Open Data companion

Last updated: 08 July 2020

Governments and other organisations often make open data available through Web service Application Programming Interfaces or APIs. The World Bank, UK Police, and Transport for London are just a few well-known examples. This document details the steps required to request data from these different Web service APIs using R.

Several R packages1 have been developed as clients for Web service APIs. These don’t assume any knowledge of API endpoints, HTTP requests, or data formats like XML and JSON. These are really convenient but sometimes you want to break into the ‘black box’ of APIs because you want to learn more or because there isn’t an API wrapper package available.
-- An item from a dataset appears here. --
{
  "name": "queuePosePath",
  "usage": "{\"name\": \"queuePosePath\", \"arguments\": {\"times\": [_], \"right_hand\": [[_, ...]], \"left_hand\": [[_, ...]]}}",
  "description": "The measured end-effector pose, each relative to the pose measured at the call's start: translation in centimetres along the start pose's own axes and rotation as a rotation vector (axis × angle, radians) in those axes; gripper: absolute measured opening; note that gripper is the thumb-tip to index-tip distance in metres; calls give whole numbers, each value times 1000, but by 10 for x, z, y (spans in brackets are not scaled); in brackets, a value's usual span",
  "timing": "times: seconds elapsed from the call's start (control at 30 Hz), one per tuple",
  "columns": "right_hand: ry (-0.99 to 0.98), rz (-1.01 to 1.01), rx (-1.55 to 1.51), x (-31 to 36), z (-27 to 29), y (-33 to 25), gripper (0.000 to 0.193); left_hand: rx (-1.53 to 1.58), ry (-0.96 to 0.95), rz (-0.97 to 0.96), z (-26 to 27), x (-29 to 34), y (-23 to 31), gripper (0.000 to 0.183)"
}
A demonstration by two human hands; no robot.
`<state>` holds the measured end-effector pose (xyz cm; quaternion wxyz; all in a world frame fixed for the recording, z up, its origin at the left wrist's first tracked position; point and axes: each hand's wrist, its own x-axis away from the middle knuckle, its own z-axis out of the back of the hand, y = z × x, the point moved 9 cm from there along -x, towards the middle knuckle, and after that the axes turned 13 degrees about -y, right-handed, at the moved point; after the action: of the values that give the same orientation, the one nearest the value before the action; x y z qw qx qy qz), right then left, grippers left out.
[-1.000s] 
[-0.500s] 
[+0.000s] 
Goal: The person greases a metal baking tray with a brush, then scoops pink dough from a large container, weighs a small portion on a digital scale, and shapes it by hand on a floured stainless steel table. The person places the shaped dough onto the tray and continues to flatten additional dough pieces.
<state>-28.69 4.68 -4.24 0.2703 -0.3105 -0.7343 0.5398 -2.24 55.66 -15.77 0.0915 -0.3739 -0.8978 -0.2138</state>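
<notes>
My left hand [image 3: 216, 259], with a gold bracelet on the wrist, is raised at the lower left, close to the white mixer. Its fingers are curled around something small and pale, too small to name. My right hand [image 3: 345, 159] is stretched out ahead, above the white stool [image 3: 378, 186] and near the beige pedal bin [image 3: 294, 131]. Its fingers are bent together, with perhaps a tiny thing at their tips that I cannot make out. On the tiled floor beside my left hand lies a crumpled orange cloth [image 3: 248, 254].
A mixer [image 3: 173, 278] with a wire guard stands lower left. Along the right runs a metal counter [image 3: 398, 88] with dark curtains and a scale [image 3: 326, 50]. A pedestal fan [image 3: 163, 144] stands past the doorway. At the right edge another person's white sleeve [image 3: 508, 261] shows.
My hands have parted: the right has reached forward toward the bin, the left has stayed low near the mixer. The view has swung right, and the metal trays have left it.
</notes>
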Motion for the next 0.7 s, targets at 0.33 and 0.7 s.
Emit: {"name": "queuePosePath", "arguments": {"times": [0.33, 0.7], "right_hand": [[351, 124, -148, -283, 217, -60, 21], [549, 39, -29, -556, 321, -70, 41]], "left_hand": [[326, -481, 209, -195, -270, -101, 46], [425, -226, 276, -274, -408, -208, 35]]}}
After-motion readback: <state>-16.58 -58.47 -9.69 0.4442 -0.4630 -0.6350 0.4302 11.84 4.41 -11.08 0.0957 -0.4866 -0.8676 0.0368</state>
A quick introduction to APIs

APIs or Application Programming Interfaces are a set of rules that allow one software application to interact with another either in the same location or over a network. Inputs and outputs will vary between APIs but the process is the same: a ‘request’ that follows certain programmatic rules is submitted and a ‘response’ containing content in an expected format is returned.

There are many types of API including library-based (e.g. leafletJS) and class-based (e.g. Java) but one of the most common are Web service APIs. A client (browser) submits a Hypertext Transfer Protocol (HTTP) request to a server and the server returns a response to the client. The response contains status information about the request and may also contain the requested content.
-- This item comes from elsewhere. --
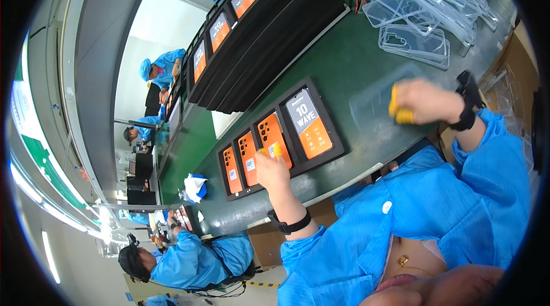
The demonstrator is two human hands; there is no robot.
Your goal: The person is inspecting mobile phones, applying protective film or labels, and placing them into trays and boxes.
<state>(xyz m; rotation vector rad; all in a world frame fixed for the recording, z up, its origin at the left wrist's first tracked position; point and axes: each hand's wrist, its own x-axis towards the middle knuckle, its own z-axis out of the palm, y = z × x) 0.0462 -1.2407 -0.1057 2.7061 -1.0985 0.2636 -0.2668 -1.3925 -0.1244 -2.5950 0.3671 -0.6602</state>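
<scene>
A black tray (pixel 338 149) on the green bench holds several phones in a row. Three show orange backs with camera rings, among them the leftmost orange phone (pixel 229 164); the rightmost phone (pixel 308 121) carries a grey and orange printed sheet. My left hand (pixel 273 172), yellow covers on its fingertips, rests over the lower part of the third orange phone (pixel 269 132), fingers apart. Right of the tray, my right hand (pixel 424 100), also with yellow finger covers, is closed on a clear plastic case (pixel 371 101), which is smeared by motion.
Several clear plastic cases (pixel 427 5) lie heaped at the far right of the bench. Behind the tray rises a tall stack of black trays (pixel 275 37), its top one loaded with phones. A blue and white bundle (pixel 195 188) stands left. Co-workers sit along the line.
</scene>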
The parameters of an HTTP request are typically contained in the URL. For example, to return a map of Manchester using the Google Maps Static API we would submit the following request:

https://maps.googleapis.com/maps/api/staticmap?center=Manchester,England&zoom=13&size=600x300&maptype=roadmap

The request contains:

  1. a URL to the API endpoint (https://maps.googleapis.com/maps/api/staticmap?) and;
  2. a query containing the parameters of the request (center=Manchester,England&zoom=13&size=600x300&maptype=roadmap). In this case, we have specified the location, zoom level, size and type of map.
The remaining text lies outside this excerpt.